» **TASK DIRECTIONS**
No pictures in the copy. Write out the listing below exactly.

» **MATERIAL PROVIDED**
══════════════════════════════

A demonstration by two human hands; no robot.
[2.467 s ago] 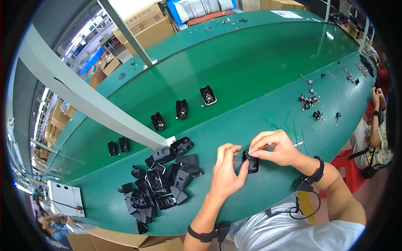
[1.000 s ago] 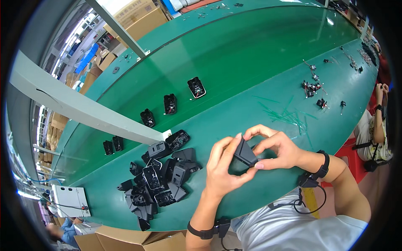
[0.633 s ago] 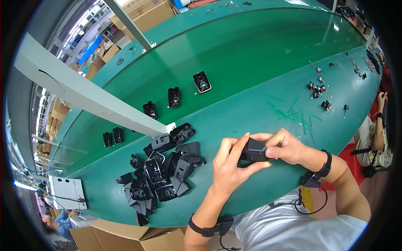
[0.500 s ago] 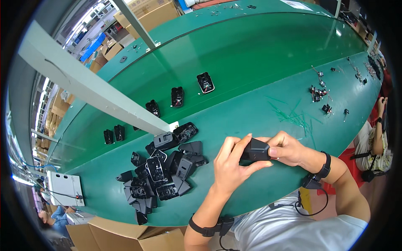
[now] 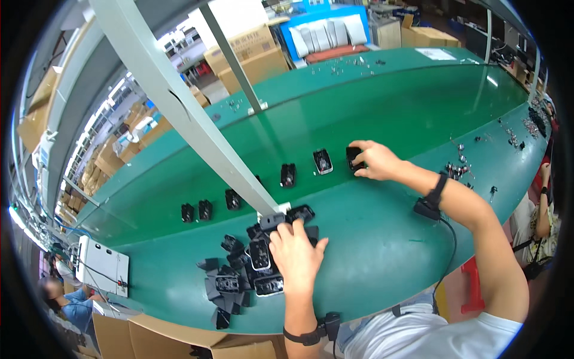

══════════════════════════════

» **EXERCISE SOLUTION**
A demonstration by two human hands; no robot.
[2.467 s ago] 
[1.000 s ago] 
[0.633 s ago] 
[0.500 s ago] 
[now] 

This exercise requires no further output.